Prescriptions written by the school's mental-health unit for anti-anxiety drugs - such as Xanax and BuSpar - tripled over the past five years, the 116-page report stated.

"Medication therapy, once a peripheral aspect of college mental health, has moved front and center," a December 2003 report by NYU on undergraduate programs stated.

At the same time, prescriptions at NYU for anti-psychotic drugs such as Clozapine jumped 173 percent, the study showed.

During the 2002-2003 academic year, the school doled out meds to 750 students - or one in five who used NYU's University Counseling Service.

University spokesman John Beckman said the jump in medicated students was a reflection of a nationwide problem, as more than half of those who got prescriptions were already on the medications when they arrived from high school.

"We're seeing more students who might not have graduated high school without the medication."

In the wake of the report, the university has turned for help from the citywide, 24-hour crisis hot line, LifeNet.

Under a new partnership with the university, LifeNet hired a full-time counselor to handle calls from troubled NYU students last month and has developed a formal protocol for handling them.
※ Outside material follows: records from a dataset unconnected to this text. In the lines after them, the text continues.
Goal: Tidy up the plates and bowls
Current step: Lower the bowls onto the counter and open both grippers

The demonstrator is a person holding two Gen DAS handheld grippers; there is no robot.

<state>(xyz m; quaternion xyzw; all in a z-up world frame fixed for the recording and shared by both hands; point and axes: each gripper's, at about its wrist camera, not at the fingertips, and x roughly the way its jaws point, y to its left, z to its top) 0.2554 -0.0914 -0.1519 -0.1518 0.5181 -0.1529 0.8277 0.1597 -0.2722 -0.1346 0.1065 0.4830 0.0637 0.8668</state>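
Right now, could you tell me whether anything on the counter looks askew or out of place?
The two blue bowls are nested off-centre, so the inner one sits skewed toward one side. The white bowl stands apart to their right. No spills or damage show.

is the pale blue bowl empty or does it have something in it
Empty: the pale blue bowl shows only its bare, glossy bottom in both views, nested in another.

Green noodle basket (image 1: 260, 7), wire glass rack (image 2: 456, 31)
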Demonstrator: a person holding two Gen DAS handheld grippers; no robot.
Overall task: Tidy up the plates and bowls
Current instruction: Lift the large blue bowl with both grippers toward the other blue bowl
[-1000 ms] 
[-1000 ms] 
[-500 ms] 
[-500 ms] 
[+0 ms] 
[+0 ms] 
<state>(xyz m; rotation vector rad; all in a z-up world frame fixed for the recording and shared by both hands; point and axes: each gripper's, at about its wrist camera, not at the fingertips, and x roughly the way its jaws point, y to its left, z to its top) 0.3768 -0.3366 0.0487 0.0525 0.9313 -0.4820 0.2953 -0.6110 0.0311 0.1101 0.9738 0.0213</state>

NYU students who call LifeNet will be referred to the counselor, who will work closely with the university's mental health, alcohol and substance-abuse programs.

The internal report, completed last December, comes as the prestigious school struggles to lift student morale in the wake of the four deaths between September and March.

The report also found that NYU freshmen appear to be more depressed than students at other universities. At NYU, 16 percent of its freshmen "seriously considered suicide" at least once last year - three percentage points higher than the national average.